WILMINGTON — Delaware recently sold $255 million in general notes while maintaining its prime AAA bond rating.
In the Feb. 17 sale, $32.5 million in bonds were sold to refinance 2014 debt at lower interest rates, giving taxpayers more than $7.8 million in total debt service over the next 12 years years, according to Treasury Secretary Rick Geisenberger. Over the past two years, Delaware has sold $875 million worth of bonds at a low average cost of interest of 1.76%.
Delaware is one of only 15 states that hold the highest AAA credit rating, according to data as of Jan. 28 S&P Global, one of the major rating agencies. Together with S&P in awarding the top grade Fitch and Moody’sor the Big 3 agencies.
The ratings are important because higher ratings result in lower interest costs when paying back the bonds. The agencies examine a variety of criteria, including a state’s economy, government financial performance and management, debt burden, long-term costs, and political structure. In turn, states that analysts believe may be better able to weather recessions or economic downturns are viewed as safer risks and receive higher ratings.

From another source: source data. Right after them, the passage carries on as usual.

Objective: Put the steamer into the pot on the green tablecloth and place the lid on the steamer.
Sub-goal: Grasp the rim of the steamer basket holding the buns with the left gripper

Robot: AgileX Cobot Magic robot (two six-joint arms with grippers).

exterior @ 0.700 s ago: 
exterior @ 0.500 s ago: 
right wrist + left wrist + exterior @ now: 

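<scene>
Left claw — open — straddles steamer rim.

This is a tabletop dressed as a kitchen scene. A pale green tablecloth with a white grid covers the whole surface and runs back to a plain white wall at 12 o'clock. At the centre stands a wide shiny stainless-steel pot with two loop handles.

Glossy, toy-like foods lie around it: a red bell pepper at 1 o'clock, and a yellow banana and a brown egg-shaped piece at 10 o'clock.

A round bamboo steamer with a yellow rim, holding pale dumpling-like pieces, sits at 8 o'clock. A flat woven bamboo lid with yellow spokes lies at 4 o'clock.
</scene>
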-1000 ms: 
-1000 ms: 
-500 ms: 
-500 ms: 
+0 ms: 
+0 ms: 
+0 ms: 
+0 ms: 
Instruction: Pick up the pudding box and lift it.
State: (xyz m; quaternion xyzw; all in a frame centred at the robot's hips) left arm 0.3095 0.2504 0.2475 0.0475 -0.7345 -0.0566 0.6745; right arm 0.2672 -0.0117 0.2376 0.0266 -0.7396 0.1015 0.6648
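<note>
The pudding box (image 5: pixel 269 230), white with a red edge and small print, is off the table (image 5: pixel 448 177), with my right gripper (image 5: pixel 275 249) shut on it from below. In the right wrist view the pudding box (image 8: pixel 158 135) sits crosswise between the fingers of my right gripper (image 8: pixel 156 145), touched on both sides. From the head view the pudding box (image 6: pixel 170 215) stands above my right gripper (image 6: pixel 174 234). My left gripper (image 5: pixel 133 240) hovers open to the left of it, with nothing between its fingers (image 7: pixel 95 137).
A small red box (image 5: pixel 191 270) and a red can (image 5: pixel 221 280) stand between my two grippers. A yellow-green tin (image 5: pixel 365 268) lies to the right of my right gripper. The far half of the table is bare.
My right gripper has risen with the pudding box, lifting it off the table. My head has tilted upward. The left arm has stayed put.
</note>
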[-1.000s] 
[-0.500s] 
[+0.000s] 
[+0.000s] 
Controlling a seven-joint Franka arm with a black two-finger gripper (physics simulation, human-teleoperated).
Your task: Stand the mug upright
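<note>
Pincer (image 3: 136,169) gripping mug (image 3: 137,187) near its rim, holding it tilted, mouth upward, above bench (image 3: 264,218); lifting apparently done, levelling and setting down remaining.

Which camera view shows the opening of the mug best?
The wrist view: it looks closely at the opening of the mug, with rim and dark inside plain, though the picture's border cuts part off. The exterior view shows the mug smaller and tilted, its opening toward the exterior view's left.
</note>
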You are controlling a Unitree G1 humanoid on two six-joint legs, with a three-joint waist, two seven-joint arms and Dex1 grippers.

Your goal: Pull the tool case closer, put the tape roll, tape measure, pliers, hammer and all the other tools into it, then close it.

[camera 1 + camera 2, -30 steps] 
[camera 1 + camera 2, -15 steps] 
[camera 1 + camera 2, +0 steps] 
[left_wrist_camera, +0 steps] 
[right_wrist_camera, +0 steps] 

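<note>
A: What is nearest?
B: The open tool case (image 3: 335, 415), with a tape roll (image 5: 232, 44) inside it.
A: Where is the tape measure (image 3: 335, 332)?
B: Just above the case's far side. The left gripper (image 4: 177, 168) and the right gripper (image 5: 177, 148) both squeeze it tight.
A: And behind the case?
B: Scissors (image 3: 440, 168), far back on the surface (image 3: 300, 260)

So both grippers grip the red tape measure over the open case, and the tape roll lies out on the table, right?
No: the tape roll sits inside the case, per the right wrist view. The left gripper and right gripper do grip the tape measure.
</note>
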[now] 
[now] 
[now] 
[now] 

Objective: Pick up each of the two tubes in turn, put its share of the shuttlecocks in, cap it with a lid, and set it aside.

“Once again, I thank state officials and the General Assembly,” Gov. John Carney said in a statement announcing the bond sales. “By working together over the past five years, we have successfully guided the state’s finances through the turmoil of a large budget deficit, a pre-pandemic recovery and the COVID emergency. We are now emerging from the pandemic stronger than ever, thanks to the resilience of all Delawareans and our business community. This confidence is reflected in the public markets through this very successful bond sale.”
Proceeds from the bond will fund numerous capital projects previously approved by the General Assembly, including nearly $200 million in school construction projects, as well as funds for housing and community development, National Guard training facilities, the Delaware Public Health Lab, construction libraries, courts and higher education, campus improvements and the rehabilitation of parks and wildlife areas.
“Delaware has a well-deserved reputation for strong tax administration and control, built over many decades,” added State Treasurer Colleen Davis in a statement. “The state’s liquidity has never been higher, and with the guidance of the Cash Management Policy Board, my office will continue to work to build the confidence that underpins the state’s AAA bond ratings.”
Delaware has held his record by the COVID-19 pandemic, due in part to prudent budgeting in previous years that resulted in a healthy savings balance heading into the crisis. In the end, the First State weathered the economic storm well and still has exceptional spending power of more than $800 million in the next fiscal year.
“The stable outlook reflects Delaware’s strong financial management, which has enabled the state to proactively manage its budgets during the pandemic and has been key to the state’s long-term credit stability,” said Geoff Buswick, credit analyst at S&P Global Ratings, in his report .
While analysts appreciated Delaware’s budgeting, some lingering concerns remain untouched.
S&P pointed out again the growing credit pressures stemming from the state’s unfunded liabilities for other post-employment benefits (OPEB), including health care, which it says are “significant”.
“While Fitch views the OPEB liability as a more flexible liability compared to annuities and also more uncertain due to the complex assumptions used to calculate it, the size of the liability is of concern given Delaware’s already above-average long-term debt,” analysts from Fitch added in their separate review.
Delaware is beginning to address the $9.4 billion liability in the governor’s recommended fiscal 2023 budget by paying 1% of last year’s extraordinary income into the OPEB trust fund — or about $47.7 million dollars next year. The Retirement Benefit Study Committee, formed to develop options for treating OPEB liabilities, has also issued an initial report proposing moving OPEB from pay-go to pre-funded to reduce liabilities over time , as well as modifying the plan and benefits to reduce future liabilities. These recommendations can be taken up by the General Assembly this year.
S&P also noted that the state’s environmental risks to the sector are heightened due to its geographical exposure to ocean storms and Delaware and Christiana River flooding, which could increase infrastructure costs and particularly affect coastal communities, some of which are also economically dependent on tourism are. In response, Delaware last year adopted a climate action plan focused on reducing greenhouse gases and maximizing resilience to climate change.